High-end AI CPUs are commanding prices to match. NVIDIA's 144-core Grace CPU and AWS's 192-core Graviton 5 are each expected to command $3,000 to $4,000 per unit Investing.com / UBS Research. These are not commodity parts. They are the load-bearing orchestration layer of an agentic deployment.
The supply constraints confirm what the projections suggest. Intel cannot make enough Xeon server processors to fill current demand — a position the company has not held for most of the past decade Intel Q1 2026 Earnings Transcript. AMD CEO Lisa Su told investors the server CPU market is now expected to grow more than 35 percent annually, reaching over $120 billion by 2030 — a forecast she said had doubled in six months AMD Q1 2026 Earnings Call Transcript. Citi's estimate, published the same week as UBS's note: agentic AI CPUs could reach $59 billion by 2030, growing at a 185 percent compound annual growth rate Investing.com / UBS Research.
There is a second act UBS flagged, and it is the one that should make cloud infrastructure investors uncomfortable. Agentic AI tools are increasingly pushing workloads toward end-user devices — laptops, workstations — to take advantage of local compute, reduce cloud latency, and use what UBS calls free capacity at the edge. If agents can run well on hardware that ships in volume rather than requiring purpose-built data centers, the entire calculus of cloud AI infrastructure investment shifts. The capital expenditure programs that hyperscalers have committed to cloud data centers would need reassessment.

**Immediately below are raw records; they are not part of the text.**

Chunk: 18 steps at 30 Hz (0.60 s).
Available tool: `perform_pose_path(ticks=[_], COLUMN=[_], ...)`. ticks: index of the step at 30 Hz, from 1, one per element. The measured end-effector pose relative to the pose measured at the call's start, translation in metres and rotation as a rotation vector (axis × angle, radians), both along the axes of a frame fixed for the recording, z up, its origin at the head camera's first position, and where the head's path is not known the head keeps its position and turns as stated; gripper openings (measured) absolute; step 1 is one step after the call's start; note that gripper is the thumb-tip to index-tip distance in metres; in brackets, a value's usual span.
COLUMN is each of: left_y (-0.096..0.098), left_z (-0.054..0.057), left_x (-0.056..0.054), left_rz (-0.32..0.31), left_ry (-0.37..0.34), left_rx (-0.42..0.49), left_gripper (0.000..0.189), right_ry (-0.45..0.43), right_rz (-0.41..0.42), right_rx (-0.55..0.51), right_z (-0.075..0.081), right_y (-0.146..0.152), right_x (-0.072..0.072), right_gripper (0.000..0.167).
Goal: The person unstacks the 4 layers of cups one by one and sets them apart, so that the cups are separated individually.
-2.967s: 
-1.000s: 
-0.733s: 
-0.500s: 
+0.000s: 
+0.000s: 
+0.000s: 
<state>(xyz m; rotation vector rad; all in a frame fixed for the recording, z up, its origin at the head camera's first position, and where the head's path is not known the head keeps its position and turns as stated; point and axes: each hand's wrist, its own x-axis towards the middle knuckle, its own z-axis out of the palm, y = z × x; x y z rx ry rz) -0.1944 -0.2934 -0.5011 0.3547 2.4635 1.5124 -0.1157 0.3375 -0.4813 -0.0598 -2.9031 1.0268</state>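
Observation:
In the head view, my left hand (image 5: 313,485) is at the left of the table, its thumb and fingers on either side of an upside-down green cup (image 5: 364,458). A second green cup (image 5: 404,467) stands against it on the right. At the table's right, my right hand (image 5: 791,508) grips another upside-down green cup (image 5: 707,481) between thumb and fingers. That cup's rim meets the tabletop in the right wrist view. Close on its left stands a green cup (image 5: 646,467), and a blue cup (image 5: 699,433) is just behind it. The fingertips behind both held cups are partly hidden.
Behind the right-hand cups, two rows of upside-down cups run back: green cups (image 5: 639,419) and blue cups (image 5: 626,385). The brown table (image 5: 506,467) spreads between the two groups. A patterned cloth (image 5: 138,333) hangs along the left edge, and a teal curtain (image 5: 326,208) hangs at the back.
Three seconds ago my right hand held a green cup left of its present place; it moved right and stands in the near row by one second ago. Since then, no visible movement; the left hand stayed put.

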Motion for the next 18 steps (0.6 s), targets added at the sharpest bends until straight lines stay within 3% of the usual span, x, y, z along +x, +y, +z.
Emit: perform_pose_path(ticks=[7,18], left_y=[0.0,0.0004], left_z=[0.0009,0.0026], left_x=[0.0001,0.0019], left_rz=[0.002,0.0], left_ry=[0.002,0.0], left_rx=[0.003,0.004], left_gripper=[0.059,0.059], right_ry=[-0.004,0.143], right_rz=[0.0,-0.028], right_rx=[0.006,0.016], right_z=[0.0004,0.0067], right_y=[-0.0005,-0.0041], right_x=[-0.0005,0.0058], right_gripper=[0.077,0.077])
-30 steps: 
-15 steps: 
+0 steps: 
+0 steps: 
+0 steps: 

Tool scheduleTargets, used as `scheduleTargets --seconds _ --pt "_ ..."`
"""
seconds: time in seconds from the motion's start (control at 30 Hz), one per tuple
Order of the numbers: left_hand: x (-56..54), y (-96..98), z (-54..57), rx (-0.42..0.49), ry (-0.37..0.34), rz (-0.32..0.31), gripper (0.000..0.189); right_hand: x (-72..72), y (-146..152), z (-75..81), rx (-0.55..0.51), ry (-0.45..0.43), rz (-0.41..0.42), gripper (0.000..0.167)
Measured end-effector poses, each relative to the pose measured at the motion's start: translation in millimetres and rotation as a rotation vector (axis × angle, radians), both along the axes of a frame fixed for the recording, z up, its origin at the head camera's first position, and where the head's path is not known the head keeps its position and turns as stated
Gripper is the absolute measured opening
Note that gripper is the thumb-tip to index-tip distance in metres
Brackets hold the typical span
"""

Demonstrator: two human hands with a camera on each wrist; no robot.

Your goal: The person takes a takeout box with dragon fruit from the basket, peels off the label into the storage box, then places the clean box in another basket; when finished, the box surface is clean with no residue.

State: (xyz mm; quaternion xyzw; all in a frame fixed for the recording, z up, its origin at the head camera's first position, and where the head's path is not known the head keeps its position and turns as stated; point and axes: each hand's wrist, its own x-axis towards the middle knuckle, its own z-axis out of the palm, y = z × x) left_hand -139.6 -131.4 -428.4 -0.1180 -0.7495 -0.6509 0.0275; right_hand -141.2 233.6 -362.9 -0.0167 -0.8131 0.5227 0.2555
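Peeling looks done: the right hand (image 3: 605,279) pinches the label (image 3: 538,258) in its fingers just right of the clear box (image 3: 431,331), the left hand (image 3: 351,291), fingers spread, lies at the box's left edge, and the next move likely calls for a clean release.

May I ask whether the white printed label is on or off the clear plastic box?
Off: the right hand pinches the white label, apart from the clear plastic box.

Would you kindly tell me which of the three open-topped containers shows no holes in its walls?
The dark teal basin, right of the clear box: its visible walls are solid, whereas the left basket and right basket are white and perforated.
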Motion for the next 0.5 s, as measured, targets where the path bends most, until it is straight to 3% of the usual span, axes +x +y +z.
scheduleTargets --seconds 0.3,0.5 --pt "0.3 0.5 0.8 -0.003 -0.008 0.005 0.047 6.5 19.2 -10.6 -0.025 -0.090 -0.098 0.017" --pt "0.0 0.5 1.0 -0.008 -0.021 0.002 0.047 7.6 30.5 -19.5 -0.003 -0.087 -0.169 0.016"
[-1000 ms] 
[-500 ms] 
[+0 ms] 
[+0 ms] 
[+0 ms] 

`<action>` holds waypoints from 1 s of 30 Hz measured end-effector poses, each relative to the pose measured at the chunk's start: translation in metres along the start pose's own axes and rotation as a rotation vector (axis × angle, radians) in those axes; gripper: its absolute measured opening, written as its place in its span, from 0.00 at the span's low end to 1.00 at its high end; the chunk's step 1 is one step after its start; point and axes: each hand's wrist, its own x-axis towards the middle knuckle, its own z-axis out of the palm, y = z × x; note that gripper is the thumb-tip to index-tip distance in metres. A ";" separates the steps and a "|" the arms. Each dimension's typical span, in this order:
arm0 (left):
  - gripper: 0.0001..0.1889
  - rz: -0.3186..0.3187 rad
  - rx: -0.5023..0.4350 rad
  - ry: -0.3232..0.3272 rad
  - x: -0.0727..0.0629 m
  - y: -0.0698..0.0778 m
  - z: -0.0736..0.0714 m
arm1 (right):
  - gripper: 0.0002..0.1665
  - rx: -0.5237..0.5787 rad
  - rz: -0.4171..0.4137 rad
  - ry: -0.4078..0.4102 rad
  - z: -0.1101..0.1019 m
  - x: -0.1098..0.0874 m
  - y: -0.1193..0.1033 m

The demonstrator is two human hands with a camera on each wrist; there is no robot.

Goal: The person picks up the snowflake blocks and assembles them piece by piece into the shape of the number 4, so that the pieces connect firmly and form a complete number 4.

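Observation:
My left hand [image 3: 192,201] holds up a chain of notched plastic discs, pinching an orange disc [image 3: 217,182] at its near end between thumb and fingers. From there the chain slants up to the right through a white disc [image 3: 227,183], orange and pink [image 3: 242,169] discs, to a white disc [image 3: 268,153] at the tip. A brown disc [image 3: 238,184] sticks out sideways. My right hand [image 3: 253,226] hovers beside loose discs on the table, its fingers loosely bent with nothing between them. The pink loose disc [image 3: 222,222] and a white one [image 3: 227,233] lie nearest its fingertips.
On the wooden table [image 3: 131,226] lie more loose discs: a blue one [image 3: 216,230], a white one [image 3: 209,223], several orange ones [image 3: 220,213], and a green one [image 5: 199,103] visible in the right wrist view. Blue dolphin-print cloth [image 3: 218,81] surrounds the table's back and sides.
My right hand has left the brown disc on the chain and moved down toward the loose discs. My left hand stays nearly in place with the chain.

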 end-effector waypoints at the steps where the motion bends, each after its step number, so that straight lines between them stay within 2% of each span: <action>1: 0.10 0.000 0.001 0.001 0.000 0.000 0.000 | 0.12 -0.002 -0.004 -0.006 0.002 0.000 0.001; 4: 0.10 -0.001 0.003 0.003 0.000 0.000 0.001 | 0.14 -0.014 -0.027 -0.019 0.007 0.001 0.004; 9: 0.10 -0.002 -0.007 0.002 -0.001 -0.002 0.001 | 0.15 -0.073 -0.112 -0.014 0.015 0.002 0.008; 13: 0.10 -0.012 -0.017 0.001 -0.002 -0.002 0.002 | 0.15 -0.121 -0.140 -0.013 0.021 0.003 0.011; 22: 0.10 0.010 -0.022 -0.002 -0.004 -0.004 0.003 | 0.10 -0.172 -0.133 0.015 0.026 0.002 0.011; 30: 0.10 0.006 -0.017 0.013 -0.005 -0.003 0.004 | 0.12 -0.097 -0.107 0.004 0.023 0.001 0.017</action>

That is a big if. UBS's numbers are projections built on expert interviews and bottom-up models — not measured data from deployed agentic systems at scale Investing.com / UBS Research. Agentic AI is still early. The core-count requirements may compress as frameworks optimize. The PC upgrade cycle UBS mentions as a secondary tailwind is real but slow: most corporate PCs are on four-to-five-year replacement cycles, not annual ones. The structural argument is sound. The quantitative precision is not yet warranted.
But the supply constraints tell a different story than the headlines suggest. Intel cannot make enough Xeons. AMD doubled its TAM forecast in six months. Those are not projections — they are current-state observations from the people closest to the constraint.
The question for investors and builders is not whether the CPU matters in AI infrastructure. The CPU has always mattered. The question is whether the AI industry has been building around the wrong bottleneck — and whether the correction is already underway, in order books and supply chains, before the next earnings call tells the story the headlines have not written yet.